Chez Merlin (178 NE 78th St.; 305-756-0908), a tiny six-seater in north Little Haiti, offers up their specialty foie et bonnane, or liver and bananas, cooked by a Haitian maman and served by the owner herself. For $3.50, you get a pile of moist beef liver cubes, lightly marinated in vinegar and served alongside a huge amount of the Haitian version of polenta, bright yellow and smooth, and, of course, a savory boiled banana. Wash it down with their homemade AK-100, which is a corn, vanilla and milk drink, pure island all the way. There’s usually soccer on the TV, and one or two locals arguing politics.

Veal Shank
Every sharp new Italian restaurant serves its own version of ossobuco, a braised veal-shank dish, and Sardinia on South Beach’s Purdy Ave. is no exception. The lovely rooms here are all hushed curtains and rich, wooden wine racks, and the servers make you feel as though you’re in on a special secret hideaway. When you order their beautiful, rich cut ($28), it comes served with saffron fregula and drizzled with a carignano reduction. You didn’t know that fregula is Italian couscous, and that carignano is a type of grape? You can ponder your sadly limited food knowledge after your meal with a stroll through verdant Maurice Gibb Park, named after the late Bee Gee, and check out the mega-yachts moored close by on the Intracoastal Waterway.

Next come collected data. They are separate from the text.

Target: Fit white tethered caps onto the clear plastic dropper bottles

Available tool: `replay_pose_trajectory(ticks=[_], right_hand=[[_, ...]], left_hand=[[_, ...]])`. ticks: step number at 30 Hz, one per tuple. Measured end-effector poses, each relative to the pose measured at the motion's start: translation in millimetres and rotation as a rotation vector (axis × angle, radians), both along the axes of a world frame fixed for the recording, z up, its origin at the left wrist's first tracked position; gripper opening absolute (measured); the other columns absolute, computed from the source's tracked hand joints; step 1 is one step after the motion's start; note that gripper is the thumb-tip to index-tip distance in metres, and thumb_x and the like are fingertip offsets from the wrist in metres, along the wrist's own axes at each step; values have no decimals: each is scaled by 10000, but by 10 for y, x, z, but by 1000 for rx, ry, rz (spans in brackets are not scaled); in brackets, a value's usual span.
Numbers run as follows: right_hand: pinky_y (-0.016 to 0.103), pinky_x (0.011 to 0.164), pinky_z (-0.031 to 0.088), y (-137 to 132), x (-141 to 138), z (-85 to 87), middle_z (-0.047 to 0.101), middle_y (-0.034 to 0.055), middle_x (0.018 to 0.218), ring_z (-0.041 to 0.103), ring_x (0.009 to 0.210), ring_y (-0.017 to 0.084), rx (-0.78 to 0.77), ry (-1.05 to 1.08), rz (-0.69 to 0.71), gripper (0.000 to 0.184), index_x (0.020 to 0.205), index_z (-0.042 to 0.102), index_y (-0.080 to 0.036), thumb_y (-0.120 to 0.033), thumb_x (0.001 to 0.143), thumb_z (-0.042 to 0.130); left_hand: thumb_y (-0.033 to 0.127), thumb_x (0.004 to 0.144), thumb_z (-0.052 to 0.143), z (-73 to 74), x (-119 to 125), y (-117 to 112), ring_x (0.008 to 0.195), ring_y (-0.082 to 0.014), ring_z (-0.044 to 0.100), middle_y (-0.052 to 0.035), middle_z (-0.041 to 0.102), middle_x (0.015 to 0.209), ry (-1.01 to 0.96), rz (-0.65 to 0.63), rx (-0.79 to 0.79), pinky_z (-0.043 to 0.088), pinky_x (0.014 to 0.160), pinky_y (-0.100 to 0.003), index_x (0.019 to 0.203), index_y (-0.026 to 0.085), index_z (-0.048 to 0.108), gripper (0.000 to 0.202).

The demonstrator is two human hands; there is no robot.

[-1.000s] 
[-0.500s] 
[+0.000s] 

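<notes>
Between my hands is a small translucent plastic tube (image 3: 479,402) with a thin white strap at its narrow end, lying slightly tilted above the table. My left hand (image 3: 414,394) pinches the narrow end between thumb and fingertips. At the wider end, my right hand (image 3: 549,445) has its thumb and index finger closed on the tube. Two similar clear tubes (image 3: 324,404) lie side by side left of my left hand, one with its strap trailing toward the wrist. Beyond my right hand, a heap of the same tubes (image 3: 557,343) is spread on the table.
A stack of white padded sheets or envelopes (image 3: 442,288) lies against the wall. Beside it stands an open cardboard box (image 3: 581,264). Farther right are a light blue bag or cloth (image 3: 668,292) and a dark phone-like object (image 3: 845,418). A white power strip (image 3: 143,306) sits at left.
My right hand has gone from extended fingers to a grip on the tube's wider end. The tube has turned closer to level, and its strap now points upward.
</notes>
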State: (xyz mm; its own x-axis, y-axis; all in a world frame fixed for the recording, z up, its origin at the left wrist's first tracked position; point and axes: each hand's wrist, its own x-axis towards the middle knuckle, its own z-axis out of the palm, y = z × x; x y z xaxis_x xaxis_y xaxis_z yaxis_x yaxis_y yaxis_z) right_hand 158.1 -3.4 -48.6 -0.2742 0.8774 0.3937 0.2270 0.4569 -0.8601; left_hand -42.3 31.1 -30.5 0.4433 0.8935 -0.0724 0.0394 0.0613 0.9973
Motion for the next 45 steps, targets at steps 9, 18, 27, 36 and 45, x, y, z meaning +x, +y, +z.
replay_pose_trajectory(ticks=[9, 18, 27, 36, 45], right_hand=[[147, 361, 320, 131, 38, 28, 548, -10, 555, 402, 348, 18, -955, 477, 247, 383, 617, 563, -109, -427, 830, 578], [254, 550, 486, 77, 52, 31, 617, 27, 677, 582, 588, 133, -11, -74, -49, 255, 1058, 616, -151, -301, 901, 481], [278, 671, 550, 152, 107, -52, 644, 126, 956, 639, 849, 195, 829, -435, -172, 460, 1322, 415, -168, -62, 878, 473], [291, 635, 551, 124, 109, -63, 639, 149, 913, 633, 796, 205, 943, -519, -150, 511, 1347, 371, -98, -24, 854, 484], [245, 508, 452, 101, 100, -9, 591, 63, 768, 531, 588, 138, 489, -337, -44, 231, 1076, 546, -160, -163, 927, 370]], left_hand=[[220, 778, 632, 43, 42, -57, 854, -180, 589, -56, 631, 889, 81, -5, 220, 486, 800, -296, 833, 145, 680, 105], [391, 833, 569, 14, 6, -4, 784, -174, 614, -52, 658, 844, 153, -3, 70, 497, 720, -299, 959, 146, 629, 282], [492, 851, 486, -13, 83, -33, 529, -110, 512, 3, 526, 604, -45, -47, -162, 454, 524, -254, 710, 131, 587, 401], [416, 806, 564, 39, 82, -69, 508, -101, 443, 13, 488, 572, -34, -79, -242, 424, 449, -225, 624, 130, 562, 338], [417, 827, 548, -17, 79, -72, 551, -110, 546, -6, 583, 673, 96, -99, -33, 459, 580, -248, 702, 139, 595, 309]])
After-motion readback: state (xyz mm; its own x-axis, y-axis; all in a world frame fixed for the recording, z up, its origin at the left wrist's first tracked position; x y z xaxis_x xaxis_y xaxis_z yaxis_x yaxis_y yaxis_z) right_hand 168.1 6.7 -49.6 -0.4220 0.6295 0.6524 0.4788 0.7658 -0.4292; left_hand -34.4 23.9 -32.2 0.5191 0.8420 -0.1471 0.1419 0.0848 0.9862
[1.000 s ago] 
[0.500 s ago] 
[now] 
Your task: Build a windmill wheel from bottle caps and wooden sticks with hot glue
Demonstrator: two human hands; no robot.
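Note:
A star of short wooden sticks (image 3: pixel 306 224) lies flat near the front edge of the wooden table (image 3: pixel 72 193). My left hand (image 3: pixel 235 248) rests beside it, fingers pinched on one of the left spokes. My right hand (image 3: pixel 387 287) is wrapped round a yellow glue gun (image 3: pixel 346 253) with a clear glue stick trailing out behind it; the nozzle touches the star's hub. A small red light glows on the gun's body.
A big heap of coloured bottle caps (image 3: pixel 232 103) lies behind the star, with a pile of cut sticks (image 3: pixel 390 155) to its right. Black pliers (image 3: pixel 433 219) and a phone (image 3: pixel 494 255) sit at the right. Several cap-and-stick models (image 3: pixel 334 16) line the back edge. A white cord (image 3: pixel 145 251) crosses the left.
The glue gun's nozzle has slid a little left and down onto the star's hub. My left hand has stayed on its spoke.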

Just across the Venetian Causeway, the S&S Diner is an ancient landmark on a desolate strip of NE 2nd Ave. still populated by hookers and crackheads. Inside, though, the smell of meatloaf and mashed potatoes, liver and onions and hot, black, coffee is reassuring in an old-fashioned way. The twenty or so stools (one or two are usually broken), are arranged around a horseshoe counter populated by two waitresses who alternate corny one-liners and sarcastic eye-rolling with aplomb. The veal shank ($10.95) is served over yellow rice and comes with two sides (try the salad with house-made dressing and the mac & cheese, although the canned beets are also pretty reliable). This is a big pile of meat, and you may be tempted to suck the last bits off the bone. After a cup of joe, wander across the street to the Miami City Cemetery, the final resting place of the Mother of Miami Julia Tuttle, as well as a monument to our boys killed in action in the Civil War… for the Confederacy.

This ubiquitous menu item first saw life at roadside hamburger joints, then got tarted up at places like Social at the Sagamore, where the Kobe beef sliders are three teeny burgers served with “melting” onions and gruyere cheese ($19). I’m not sure how “Kobe” these burgers are, but when you cook Kobe beef past medium-rare, it becomes almost inedible.

No such problems at Royal Castle (2700 NW 79th Street; 305-696-8241). While they pride themselves on “cooking everything from scratch,” and how that may take some extra time, I’m not sure that you could call slamming frozen patties on a grill, topping with yellow cheese and cooked onion bits from a jar (you couldn’t “melt” these with a laser) and placing them in a bun that arrived in a plastic bag of thousands “from scratch.” In any event, they are delicious, and they still taste like the ones you had as a kid. A half-dozen in a cardboard box for $5.40 is a take-out bargain. Or better still, eat them at the lunch counter. The banter will flow, and although you might not see any models like at Social, the smell of frying catfish is pure Miami.